Flipping Out

From programming_contest
Jump to navigation Jump to search

This problem gives us a series of coinflips. The series is generated by several fixed generators which are also serieses of coin flips. When generating the series, if the number of total matches of each generator string with the previously generated output is even, the next output is tails, else heads. The problem supposes there is one generator series missing, and asks how many possibilities are there for the missing generator given the other generators and the intended output series.

We can find what the missing sequences would be by simulating the generation of output string from the given generators. When we reach an output that comes out incorrectly with respect to the known generators, we know that the missing generator must terminate at the character we're on. That makes every string that terminates at that character a candidate. We know, however, that none of those candidates should have appeared EARLIER in the output string, since that would have caused some earlier output to be different, and we know it's not.
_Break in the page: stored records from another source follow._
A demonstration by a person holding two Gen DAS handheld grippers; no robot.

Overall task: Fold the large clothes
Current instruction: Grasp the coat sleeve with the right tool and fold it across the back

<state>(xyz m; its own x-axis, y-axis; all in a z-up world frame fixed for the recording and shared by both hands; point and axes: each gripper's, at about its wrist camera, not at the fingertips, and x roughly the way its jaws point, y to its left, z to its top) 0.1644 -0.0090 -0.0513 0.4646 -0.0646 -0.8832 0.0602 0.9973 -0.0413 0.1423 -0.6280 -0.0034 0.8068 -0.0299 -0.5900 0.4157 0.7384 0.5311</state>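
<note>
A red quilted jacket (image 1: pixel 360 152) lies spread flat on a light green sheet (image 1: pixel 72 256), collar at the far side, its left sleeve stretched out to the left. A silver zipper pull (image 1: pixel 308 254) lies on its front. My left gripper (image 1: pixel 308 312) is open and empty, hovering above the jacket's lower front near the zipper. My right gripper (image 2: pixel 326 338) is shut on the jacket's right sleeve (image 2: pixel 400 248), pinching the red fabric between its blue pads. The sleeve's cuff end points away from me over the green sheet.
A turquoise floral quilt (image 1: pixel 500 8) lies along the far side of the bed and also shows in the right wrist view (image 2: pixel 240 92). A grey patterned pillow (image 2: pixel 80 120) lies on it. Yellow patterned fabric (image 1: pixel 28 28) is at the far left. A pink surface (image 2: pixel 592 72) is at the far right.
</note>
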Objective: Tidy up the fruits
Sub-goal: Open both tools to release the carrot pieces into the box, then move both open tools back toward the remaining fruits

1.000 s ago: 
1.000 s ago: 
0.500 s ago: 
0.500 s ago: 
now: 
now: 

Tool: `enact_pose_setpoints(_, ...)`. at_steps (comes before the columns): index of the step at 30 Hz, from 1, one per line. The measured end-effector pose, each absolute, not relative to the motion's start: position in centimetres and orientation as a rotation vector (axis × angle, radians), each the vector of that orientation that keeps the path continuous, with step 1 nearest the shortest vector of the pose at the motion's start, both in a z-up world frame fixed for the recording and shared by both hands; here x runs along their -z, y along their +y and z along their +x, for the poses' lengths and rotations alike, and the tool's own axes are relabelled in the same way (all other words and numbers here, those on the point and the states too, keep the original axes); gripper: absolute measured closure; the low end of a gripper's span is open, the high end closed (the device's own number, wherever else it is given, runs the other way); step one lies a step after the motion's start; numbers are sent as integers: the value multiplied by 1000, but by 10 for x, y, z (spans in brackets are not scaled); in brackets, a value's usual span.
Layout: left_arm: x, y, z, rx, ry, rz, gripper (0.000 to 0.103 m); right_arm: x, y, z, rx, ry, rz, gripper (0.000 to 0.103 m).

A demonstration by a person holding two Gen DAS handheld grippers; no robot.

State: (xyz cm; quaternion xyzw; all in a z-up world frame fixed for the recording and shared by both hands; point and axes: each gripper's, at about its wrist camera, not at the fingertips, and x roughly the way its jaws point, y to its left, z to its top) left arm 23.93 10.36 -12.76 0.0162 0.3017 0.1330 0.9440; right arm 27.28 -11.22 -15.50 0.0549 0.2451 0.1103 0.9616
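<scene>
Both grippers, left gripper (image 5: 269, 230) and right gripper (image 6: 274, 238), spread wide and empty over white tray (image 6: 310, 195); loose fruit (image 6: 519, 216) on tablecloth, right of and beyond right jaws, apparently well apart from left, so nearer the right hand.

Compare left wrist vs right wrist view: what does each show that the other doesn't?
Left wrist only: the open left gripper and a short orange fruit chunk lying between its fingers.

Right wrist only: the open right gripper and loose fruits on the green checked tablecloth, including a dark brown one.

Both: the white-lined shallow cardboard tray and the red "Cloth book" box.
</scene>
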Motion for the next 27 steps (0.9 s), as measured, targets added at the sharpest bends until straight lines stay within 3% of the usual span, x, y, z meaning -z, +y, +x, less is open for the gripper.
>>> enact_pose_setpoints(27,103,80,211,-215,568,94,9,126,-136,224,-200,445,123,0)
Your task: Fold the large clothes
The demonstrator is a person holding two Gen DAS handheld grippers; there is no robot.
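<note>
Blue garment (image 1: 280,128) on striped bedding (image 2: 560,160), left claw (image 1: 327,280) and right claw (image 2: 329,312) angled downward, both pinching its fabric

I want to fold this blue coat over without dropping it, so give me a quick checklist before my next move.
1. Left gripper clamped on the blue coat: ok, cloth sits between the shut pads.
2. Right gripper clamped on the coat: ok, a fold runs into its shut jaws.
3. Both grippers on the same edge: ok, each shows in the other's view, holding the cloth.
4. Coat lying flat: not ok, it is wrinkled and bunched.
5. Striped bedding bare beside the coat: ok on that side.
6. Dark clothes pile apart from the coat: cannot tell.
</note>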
Next time we come across an incorrect character, we can check against all our candidate sequences for any that match at that index, eliminating any that don't. If we have no candidate that matches all points which are incorrect in the output string, there is no solution (or if the first character is an H...). If we have a situation where there are NO incorrect characters in the output, there are infinite solutions (any generator that doesn't match any substring of the output will do...of which there are infinite choices).

So now the only question is how to do this efficiently.

The naive method walks the input string and at each step compares with all previous strings. At each step in the output string, we have to compare with all of our generator strings to see if there are any new matches. Given an output string of length n, and the fact that the TOTAL number of characters is 10^6, this bounds the total length of the generator strings to 10^6 - n. Further, the time to do the comparison is bounded by the total length of the generator strings. This makes the total time for all comparisons n * (10^6 - n). This is maximized when n = 10^6/2, which is still far too large.

Instead of going character by character, can we instead pre-compute the location of all string matches? Given the same constraints above, this will still be too slow.

What repeat work are we doing?

consider two generator strings

  • TTT
  • TTTH

In all our proposed solutions, we would consider them independent. We can see intuitively, however, that trying to match TTT does most of the work for trying to match TTTH. We just have to figure out a way to encode the generator strings to allow us to take advantage of that entropy. The natural solution is to build a prefix tree.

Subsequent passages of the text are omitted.